If I could just avoid all the folly, maybe I could get an advantage without having to be really good at anything…And so this process I have gone through life identifying folly and trying to avoid it has worked wonderfully for me. – Charlie Munger
It took me a while to realize what’s the problem caused by the survivorship bias. As I see it, someone’s success might be a result of luck and some random factors that somehow joined just perfectly. So whenever you try to follow a recipe of the successful, you probably won’t take into account a huge number of factors that likely also contributed to their success. You’re simply not aware of them.
So as an antidote to this, Warren Buffett and Charlie Munger talk about why it is important to study human folly.
The quotes bellow come from the book All I Want To Know Is Where I’m Going To Die So I’ll Never Go There: Buffett & Munger – A Study in Simplicity and Uncommon, Common Sense by Peter Bevelin. It’s written as an imaginary conversation at a library between four characters: Charlie Munger, Warren Buffet, the Librarian and the Seeker – the man who came to the library in search of wisdom.
MUNGER: “Buddha said, ‘I only teach one thing. I teach the cause of human sorrow — and how to avoid some of it.’ Now that isn’t exactly what he said—it isn’t word for word. However, that’s the gist of it.
Well, that is very much my approach to wisdom. In other words, if you go around figuring out what doesn’t work and then avoid it —and you also learn, when you get that sorrow that you can’t avoid, how to handle it (which is what Buddha was trying to teach), well that’s pretty good encapsulated wisdom.”

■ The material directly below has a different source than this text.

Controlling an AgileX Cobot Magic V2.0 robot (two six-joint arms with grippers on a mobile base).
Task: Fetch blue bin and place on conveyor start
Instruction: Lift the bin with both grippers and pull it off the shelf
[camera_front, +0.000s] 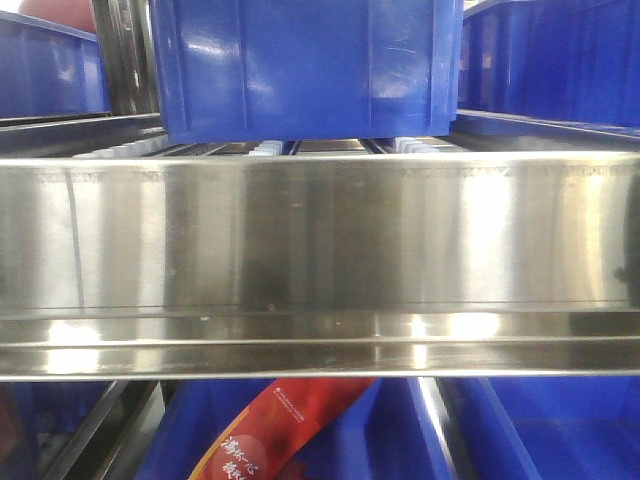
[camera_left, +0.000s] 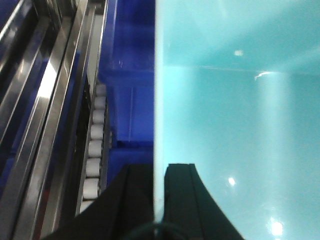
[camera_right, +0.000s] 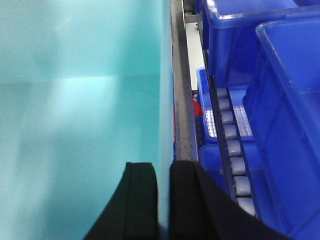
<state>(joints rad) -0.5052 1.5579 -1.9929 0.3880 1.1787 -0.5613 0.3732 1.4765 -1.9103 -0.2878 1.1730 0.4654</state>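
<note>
Left wrist-mounted view showed the blue bin filling everything to the right of the left gripper. The bin's thin pale wall edge ran straight down between the two black fingers, one outside the wall and one inside, so the gripper was clamped on that wall. Just left of the gripper lay a row of white rollers. Beyond them were steel rails, with a dark blue crate ahead beside the bin's wall.

In the right wrist-mounted view the blue bin took up all the space left of the right gripper. Its wall edge passed between that gripper's fingers, which were likewise closed on it. Immediately right of the gripper ran a steel rail, then grey rollers. Farther right stood dark blue crates.

The exterior front-facing view was filled by a polished steel shelf beam. Another dark blue crate sat above it, and a red packet lay below.
</note>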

MUNGER: “I was greatly helped in my quest by two turns of mind. First, I had long looked for insight by inversion in the intense manner counseled by the great algebraist, Jacobi: ‘Invert, always invert.’ I sought good judgment mostly by collecting instances of bad judgment, then pondering ways to avoid such outcomes.”
BUFFETT: “Charlie…has always emphasized the study of mistakes rather than successes, both in business and other aspects of life. He does so in the spirit of the man who said: ‘All I want to know is where I’m going to die so I’ll never go there.”
LIBRARIAN: “Mr. Munger’s friend Li Lu said the same, ‘When Charlie thinks about things, he starts by inverting. To understand how to be happy in life, Charlie will study how to make life miserable; to examine how business become big and strong, Charlie first studies how businesses decline and die; most people care more about how to succeed in the stock market, Charlie is most concerned about why most have failed in the stock market.”
SEEKER: “What was the second turn of mind?”
MUNGER: “Second, I became so avid a collector of instances of bad judgment…”
MUNGER: “If I could just avoid all the folly, maybe I could get an advantage without having to be really good at anything…And so this process I have gone through life identifying folly and trying to avoid it has worked wonderfully for me.”
SEEKER: “Still do?”
MUNGER “I am a collector of inanities and I catalogue the inanities on structures in my head and it’s been a wonderful thing to do… When you’re collecting inanities there’s never a shortage … One day at a time I find new errors and add to my list.”
SEEKER “You both do this?”
BUFFETT “We have been a student of other’s folly, and it has served us well.
We want to see what has caused businesses to go bad…I’ve often felt there might be more to be gained by studying business failures than business successes. In my business, we try to study where people go astray, and why things don’t work.”
SEEKER “But isn’t it better to learn from success?”
MUNGER “A lot of success in life and business comes from knowing what you want to avoid: early death, a bad marriage, etc… Just avoid things like racing trains to the crossing, doing cocaine, etc. Develop good mental habits… Avoid evil, particularly if they’re attractive members of the opposite sex.”